I'm probably pushing things too hard for too long. I should probably have a holiday sooner rather than later, before I have a breakdown; before I burn out. However, I also want to get to the end of the month, because it's a significant milestone and it puts enough cash in the bank to leave me safe from any unexpected bumps in the road. I'm so desperate to get back to a position of security as quickly as possible, having been on this agonisingly drawn-out journey with so many dashed hopes.

Everything is set up very well for me to be able to continue working and improving my life, but I'm paranoid that something's going to go wrong and screw everything up.

I spend a lot of time thinking about the consequences of a work colleague discovering my blog. I wonder if I might be the architect of my own destruction by writing this. There's nothing here that's unprofessional though. I'm not naming my client or divulging confidential details about the project I'm working on. I'm not guilty of misconduct of any kind.

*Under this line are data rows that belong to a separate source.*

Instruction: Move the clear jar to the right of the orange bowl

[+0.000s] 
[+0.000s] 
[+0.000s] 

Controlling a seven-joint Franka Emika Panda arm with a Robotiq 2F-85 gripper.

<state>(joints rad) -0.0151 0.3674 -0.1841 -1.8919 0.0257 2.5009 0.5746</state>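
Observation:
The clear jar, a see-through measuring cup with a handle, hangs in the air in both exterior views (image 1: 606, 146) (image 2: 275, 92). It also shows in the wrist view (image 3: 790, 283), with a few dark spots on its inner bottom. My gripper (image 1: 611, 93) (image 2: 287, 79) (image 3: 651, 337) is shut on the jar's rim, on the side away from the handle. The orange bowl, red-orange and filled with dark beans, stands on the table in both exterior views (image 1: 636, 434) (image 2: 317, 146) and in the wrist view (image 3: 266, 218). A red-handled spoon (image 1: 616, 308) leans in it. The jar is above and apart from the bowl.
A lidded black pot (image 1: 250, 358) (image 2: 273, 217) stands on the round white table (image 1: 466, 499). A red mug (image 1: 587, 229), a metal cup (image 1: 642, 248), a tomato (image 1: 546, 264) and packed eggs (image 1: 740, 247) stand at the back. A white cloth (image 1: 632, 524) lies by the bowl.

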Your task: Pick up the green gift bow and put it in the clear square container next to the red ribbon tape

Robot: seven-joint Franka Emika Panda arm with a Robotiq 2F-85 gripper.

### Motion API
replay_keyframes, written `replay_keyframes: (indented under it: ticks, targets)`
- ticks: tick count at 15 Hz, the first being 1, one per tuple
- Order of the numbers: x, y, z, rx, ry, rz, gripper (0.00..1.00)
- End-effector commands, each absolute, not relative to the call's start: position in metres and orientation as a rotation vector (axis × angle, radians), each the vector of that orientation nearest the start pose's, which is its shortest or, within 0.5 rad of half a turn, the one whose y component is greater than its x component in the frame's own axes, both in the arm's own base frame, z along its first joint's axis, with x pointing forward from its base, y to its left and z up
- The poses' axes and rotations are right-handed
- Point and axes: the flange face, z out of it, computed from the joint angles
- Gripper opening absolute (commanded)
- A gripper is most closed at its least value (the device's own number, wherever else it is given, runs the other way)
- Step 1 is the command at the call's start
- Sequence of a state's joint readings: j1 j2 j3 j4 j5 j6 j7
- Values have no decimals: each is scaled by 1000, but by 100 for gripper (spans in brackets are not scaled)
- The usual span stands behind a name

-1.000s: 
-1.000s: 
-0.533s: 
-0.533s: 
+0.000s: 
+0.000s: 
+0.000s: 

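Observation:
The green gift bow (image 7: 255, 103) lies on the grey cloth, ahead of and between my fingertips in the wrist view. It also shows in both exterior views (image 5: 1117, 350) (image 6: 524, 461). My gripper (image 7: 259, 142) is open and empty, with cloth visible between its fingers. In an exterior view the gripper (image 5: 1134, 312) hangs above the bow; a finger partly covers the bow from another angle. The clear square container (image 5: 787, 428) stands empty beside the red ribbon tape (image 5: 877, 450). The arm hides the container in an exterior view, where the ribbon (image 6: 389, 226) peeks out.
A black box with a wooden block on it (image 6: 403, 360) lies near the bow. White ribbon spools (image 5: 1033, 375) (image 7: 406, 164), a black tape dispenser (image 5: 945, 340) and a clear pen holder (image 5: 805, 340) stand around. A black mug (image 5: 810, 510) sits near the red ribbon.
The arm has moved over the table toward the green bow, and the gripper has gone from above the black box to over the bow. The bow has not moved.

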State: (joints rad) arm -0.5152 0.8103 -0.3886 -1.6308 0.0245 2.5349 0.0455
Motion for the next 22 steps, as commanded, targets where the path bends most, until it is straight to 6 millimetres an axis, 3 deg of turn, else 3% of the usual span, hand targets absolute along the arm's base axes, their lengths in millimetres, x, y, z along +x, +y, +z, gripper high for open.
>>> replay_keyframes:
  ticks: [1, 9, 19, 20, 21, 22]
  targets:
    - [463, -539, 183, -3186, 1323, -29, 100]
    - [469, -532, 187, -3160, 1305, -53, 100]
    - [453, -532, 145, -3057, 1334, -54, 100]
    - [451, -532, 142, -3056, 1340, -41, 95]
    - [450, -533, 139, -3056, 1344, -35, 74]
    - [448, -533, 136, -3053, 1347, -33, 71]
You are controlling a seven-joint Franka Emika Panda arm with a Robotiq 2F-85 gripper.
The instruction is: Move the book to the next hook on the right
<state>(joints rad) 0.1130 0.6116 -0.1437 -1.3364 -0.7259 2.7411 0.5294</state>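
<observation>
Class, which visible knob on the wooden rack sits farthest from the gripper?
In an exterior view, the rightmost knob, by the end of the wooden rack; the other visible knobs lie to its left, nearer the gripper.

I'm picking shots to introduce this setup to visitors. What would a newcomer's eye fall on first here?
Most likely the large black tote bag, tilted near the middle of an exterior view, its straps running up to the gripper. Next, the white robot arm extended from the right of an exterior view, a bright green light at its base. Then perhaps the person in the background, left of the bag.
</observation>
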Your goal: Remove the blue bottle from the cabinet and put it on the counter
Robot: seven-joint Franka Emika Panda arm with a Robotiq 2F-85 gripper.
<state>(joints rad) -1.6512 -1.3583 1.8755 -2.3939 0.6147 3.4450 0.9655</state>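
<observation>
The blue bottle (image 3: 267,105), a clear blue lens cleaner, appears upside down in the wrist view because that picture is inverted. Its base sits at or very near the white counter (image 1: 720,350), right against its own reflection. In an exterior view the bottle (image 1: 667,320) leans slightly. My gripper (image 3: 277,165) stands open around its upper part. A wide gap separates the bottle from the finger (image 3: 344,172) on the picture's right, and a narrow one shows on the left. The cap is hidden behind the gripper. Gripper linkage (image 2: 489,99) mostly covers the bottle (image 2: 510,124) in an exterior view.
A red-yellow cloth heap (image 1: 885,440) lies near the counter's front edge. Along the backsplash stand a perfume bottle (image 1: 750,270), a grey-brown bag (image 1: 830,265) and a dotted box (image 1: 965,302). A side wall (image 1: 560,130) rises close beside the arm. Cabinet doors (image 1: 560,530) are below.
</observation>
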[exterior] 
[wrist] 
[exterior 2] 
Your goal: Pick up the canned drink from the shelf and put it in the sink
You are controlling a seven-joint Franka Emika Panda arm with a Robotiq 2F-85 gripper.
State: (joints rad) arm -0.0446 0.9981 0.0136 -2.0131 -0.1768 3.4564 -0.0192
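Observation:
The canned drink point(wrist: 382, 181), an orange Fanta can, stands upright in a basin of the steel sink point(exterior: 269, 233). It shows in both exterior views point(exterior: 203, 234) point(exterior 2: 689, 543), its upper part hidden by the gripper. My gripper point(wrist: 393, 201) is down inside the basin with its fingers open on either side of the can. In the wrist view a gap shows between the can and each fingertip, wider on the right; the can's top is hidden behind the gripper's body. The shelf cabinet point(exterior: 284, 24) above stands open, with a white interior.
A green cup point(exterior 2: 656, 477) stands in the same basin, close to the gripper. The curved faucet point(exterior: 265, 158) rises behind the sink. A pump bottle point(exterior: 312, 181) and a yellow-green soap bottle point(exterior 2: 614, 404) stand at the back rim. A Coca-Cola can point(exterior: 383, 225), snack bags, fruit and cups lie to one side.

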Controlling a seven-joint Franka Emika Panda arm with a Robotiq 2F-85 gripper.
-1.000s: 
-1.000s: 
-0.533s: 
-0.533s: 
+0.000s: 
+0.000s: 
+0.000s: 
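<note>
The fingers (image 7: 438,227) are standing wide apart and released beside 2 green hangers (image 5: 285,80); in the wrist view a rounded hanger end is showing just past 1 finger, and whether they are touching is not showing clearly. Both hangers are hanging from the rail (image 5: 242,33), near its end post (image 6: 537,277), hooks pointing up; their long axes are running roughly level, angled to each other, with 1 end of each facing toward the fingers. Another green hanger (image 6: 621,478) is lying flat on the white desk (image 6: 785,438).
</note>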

As you can see from the screenshot above, I've been trained to be paranoid. I've been trained to keep my mouth shut and pretend like I don't have any problems. Despite the walls of the office being plastered with posters which proclaim "it's OK to talk about mental health problems" they really don't mean ME. I'm expected to be faultless. If and when my faults are ever revealed, it will be the end of me. The tiniest blemish is career-ending for those of us who work in the corporate world, where we must maintain a fake professional façade of perfection at all times.

If I'm feeling optimistic I like to think that my valuable contributions would outweigh the stigma and shock of realising that my colleagues have been working with a homeless, junkie, alcoholic, bankrupt with mental health problems all along - I should never have been allowed to get past the gatekeepers and rub shoulders with those who inhabit the fit-in-or-fuck-off corporate world.

When I'm feeling paranoid I feel like I'm only tolerated because I'm reasonably good at pretending to be a regular guy - any hint of who I really am and what I've really been through, and I'll be swiftly ejected onto the street to suffer destitution and homelessness.

It's so frustrating right now, because I've almost but not quite got enough money to complete my transformation from homeless, junkie, alcoholic, bankrupt with mental health problems, back to somebody who's indistinguishable from any other corporate drone. I'm so desperate to prove that it can be done - to get back on my feet from a terrible situation. It'll crush me if I'm thwarted.

Keep your fingers crossed for me. The next few weeks are crucial.